Noelle turns 10 today. In honor of her birthday, I asked her if fifth graders these days are still using Trapper Keepers. It turns out that fifth graders these days have never heard of Trapper Keepers. I am officially an old person.
I've been thinking lately about school, and particularly about how school is portrayed in popular media. Idealized notions of the American high school experience pop up all over books, movies, and TV and have been since at least the 1950s; even post-modernist laments of teen angst are typically idealized in a way that real-life teen angst never is. I'll never forget seeing Welcome to the Dollhouse in the theater when it first came out. The audience was distributed in age, ranging from middle school kids up to people in their 40s and 50s.
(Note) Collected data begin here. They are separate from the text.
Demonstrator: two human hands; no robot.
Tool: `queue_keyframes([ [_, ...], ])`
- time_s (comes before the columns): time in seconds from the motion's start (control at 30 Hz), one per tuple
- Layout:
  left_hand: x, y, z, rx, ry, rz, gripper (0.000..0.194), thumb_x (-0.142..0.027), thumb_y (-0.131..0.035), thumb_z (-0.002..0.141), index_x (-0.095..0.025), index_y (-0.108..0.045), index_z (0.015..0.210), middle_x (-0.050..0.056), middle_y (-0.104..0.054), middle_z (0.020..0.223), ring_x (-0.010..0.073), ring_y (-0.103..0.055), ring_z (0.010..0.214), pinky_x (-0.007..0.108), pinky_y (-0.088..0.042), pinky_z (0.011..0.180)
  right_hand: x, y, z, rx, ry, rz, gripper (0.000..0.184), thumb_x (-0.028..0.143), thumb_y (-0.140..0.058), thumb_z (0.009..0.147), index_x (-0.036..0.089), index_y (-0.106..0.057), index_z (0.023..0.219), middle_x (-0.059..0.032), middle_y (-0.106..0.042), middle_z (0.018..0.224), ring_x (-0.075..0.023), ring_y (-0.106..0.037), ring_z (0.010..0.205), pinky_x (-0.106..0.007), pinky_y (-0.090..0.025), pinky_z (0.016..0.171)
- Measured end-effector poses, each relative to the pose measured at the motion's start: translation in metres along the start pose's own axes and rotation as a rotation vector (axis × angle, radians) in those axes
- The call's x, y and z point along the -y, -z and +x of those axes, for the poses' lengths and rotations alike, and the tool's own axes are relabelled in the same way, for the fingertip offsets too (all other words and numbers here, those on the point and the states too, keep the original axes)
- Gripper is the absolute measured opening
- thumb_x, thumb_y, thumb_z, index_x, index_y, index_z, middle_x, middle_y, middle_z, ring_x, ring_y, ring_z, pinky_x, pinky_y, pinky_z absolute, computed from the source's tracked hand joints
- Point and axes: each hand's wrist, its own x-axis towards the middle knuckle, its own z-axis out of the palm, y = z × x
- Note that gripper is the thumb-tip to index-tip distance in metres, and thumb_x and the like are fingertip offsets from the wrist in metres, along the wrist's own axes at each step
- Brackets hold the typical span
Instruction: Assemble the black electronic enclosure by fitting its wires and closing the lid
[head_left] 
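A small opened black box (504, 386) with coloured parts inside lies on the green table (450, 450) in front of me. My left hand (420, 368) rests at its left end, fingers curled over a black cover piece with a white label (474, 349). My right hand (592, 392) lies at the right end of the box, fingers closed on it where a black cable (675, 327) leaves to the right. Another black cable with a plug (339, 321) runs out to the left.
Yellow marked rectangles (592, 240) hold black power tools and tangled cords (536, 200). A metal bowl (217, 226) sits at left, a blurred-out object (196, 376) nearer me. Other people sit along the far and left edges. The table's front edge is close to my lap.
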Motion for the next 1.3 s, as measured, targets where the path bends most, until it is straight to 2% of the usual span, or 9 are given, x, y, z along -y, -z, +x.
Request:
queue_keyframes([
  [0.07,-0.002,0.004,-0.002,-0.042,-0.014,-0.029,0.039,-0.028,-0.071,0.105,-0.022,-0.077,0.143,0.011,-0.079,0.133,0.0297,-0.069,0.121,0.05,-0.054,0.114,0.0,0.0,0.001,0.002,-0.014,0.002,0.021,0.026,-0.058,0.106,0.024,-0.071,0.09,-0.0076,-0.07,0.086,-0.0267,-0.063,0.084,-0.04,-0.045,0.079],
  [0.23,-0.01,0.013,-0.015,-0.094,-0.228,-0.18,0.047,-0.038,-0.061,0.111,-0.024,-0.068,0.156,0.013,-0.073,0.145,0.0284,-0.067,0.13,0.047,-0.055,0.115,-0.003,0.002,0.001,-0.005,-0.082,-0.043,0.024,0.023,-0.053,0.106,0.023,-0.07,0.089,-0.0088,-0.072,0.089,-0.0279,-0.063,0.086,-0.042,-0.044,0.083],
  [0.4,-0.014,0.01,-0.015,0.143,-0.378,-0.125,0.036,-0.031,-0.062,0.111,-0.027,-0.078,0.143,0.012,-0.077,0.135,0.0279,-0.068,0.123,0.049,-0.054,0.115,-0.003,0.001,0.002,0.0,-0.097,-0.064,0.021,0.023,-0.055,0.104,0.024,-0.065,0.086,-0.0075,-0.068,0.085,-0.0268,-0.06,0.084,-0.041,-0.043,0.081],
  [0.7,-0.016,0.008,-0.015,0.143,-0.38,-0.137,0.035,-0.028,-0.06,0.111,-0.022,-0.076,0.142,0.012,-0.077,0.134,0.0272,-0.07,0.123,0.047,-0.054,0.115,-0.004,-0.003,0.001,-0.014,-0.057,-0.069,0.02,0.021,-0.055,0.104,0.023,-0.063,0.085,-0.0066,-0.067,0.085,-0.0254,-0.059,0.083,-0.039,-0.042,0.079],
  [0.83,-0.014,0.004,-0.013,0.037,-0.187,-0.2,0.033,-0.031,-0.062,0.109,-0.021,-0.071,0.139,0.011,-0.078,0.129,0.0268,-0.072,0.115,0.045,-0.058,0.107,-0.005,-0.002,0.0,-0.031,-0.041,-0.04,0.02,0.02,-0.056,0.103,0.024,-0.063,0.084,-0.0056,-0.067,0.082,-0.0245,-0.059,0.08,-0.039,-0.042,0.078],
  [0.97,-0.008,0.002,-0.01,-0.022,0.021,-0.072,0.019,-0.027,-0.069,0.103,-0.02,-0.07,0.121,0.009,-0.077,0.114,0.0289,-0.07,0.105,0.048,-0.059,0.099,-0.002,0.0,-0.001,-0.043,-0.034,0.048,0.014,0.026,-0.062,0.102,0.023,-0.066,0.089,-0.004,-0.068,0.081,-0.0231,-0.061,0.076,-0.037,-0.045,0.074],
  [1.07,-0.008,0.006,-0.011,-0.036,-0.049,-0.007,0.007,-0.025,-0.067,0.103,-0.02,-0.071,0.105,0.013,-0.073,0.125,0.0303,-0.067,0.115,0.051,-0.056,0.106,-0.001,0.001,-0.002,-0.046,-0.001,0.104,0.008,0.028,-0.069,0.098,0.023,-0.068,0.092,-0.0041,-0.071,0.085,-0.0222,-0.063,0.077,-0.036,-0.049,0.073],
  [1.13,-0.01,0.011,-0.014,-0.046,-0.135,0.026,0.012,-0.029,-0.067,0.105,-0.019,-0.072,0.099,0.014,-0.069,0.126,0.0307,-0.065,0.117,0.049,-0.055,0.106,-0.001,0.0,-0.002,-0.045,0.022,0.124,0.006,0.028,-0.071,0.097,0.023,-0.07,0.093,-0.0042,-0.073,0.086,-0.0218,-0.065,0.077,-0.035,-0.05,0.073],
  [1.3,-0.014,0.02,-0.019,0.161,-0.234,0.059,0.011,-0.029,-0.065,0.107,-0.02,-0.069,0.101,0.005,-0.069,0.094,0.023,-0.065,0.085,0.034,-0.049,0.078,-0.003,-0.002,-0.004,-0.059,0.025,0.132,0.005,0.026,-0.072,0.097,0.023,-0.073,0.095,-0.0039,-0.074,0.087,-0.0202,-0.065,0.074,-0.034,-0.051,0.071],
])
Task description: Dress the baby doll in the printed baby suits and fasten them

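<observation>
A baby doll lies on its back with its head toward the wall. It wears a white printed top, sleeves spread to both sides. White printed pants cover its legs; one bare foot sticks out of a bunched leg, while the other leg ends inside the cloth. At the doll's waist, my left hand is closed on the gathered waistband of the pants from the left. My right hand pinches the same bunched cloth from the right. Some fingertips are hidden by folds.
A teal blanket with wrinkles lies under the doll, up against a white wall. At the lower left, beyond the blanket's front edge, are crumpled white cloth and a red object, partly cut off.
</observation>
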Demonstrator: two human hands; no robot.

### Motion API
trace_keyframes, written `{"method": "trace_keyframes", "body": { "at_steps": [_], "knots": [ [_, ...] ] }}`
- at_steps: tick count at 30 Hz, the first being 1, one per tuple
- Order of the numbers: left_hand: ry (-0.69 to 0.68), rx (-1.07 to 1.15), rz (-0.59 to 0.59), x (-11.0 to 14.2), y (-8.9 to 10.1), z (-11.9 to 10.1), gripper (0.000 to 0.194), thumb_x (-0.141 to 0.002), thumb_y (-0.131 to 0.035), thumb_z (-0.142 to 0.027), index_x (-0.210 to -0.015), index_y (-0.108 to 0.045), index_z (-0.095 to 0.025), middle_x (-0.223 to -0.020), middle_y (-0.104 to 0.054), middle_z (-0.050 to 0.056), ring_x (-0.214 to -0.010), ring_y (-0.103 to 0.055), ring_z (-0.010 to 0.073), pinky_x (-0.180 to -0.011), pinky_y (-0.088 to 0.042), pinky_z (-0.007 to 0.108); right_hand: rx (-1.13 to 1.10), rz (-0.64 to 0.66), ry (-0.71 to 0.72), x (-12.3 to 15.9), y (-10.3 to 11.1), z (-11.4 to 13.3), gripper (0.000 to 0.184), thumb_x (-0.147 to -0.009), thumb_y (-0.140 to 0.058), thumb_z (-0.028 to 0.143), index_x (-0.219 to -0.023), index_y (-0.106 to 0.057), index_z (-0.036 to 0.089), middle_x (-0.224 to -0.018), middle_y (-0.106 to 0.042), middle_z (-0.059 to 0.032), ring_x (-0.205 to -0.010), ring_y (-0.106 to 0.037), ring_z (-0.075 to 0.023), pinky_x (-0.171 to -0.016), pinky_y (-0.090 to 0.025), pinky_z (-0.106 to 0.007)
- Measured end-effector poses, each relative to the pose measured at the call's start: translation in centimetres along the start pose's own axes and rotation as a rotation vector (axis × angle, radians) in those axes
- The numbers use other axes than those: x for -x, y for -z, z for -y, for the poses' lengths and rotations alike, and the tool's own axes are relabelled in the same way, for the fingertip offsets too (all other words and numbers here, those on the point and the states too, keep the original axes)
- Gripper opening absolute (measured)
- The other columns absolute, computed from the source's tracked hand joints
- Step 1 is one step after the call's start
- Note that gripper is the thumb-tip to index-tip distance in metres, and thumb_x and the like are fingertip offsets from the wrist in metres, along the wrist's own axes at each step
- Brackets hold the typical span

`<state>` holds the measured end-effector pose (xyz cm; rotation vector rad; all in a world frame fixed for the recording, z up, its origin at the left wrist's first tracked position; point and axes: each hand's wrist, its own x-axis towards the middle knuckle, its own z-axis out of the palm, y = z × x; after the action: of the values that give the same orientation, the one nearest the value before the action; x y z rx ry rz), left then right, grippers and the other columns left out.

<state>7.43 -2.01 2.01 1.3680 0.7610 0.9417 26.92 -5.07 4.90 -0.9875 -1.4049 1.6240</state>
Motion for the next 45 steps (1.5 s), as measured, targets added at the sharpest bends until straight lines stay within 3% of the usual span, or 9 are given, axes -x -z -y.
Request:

The movie is painful, funny, and painful again; everyone above 30 laughed throughout, but at some point everyone younger kind of stopped laughing.
Here's the thing I wonder about school-related media: Who is it meant for? I read an article once that claimed that on average high school students rated the movie Clueless a full two points lower out of ten than viewers above 30. Who is watching Laguna Beach oops Newport Harbor? Why do I even know that Laguna Beach has become Newport Harbor?
I didn't really like high school very much, but I had a great time in college. Maybe that's why I pay attention to idealized notions of high school in a way that I don't really care about similar representations of college life. The thing is that I know plenty of people who had totally different high school experiences than mine but who feel the same way. What is it about teenage life -- happy, sad, angsty, whatever -- that makes people pay attention?